What to produce:
Return the listing below character for character.

Provided material:
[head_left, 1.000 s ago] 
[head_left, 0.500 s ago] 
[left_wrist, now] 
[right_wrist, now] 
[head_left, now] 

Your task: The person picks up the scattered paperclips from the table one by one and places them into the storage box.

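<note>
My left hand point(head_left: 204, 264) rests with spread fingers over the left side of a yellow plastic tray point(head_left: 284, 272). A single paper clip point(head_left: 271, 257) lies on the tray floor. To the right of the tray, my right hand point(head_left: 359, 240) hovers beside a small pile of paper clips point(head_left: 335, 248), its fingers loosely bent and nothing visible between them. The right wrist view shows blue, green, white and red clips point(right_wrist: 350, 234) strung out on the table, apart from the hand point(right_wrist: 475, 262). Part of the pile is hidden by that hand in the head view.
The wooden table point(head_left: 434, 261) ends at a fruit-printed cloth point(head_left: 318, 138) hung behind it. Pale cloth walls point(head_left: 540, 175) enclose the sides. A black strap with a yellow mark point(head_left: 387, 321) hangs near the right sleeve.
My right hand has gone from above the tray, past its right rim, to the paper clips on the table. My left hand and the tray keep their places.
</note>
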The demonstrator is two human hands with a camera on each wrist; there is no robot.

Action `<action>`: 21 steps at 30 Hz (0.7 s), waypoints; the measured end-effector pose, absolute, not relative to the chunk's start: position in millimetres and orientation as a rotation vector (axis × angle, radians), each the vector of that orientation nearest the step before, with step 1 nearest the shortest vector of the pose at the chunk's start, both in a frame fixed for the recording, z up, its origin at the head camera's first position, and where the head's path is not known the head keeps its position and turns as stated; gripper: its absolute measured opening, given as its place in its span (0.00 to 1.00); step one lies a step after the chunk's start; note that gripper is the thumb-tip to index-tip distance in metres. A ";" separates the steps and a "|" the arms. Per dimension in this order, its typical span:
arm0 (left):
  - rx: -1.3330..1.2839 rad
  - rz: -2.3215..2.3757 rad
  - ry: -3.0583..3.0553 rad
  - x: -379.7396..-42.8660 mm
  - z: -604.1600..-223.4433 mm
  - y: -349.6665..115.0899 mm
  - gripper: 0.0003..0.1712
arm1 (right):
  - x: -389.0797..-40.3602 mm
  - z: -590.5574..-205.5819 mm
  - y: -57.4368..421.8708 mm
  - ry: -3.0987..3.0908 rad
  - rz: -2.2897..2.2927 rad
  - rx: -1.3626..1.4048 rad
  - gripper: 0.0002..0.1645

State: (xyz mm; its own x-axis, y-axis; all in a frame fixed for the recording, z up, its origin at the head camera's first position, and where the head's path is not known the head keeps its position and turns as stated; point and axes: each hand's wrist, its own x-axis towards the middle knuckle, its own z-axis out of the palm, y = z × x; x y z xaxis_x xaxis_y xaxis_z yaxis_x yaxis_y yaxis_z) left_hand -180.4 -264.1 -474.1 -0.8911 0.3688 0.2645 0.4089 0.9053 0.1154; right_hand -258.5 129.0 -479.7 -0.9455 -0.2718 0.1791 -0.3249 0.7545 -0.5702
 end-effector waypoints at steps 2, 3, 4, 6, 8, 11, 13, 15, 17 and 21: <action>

Task answer:
[head_left, 1.000 s ago] 
[head_left, 0.500 s ago] 
[left_wrist, now] 
[right_wrist, now] 
[head_left, now] 

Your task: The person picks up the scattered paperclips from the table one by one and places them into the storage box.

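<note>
My left hand point(head_left: 204, 264) rests with spread fingers over the left side of a yellow plastic tray point(head_left: 284, 272). A single paper clip point(head_left: 271, 257) lies on the tray floor. To the right of the tray, my right hand point(head_left: 359, 240) hovers beside a small pile of paper clips point(head_left: 335, 248), its fingers loosely bent and nothing visible between them. The right wrist view shows blue, green, white and red clips point(right_wrist: 350, 234) strung out on the table, apart from the hand point(right_wrist: 475, 262). Part of the pile is hidden by that hand in the head view.
The wooden table point(head_left: 434, 261) ends at a fruit-printed cloth point(head_left: 318, 138) hung behind it. Pale cloth walls point(head_left: 540, 175) enclose the sides. A black strap with a yellow mark point(head_left: 387, 321) hangs near the right sleeve.
My right hand has gone from above the tray, past its right rim, to the paper clips on the table. My left hand and the tray keep their places.
</note>
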The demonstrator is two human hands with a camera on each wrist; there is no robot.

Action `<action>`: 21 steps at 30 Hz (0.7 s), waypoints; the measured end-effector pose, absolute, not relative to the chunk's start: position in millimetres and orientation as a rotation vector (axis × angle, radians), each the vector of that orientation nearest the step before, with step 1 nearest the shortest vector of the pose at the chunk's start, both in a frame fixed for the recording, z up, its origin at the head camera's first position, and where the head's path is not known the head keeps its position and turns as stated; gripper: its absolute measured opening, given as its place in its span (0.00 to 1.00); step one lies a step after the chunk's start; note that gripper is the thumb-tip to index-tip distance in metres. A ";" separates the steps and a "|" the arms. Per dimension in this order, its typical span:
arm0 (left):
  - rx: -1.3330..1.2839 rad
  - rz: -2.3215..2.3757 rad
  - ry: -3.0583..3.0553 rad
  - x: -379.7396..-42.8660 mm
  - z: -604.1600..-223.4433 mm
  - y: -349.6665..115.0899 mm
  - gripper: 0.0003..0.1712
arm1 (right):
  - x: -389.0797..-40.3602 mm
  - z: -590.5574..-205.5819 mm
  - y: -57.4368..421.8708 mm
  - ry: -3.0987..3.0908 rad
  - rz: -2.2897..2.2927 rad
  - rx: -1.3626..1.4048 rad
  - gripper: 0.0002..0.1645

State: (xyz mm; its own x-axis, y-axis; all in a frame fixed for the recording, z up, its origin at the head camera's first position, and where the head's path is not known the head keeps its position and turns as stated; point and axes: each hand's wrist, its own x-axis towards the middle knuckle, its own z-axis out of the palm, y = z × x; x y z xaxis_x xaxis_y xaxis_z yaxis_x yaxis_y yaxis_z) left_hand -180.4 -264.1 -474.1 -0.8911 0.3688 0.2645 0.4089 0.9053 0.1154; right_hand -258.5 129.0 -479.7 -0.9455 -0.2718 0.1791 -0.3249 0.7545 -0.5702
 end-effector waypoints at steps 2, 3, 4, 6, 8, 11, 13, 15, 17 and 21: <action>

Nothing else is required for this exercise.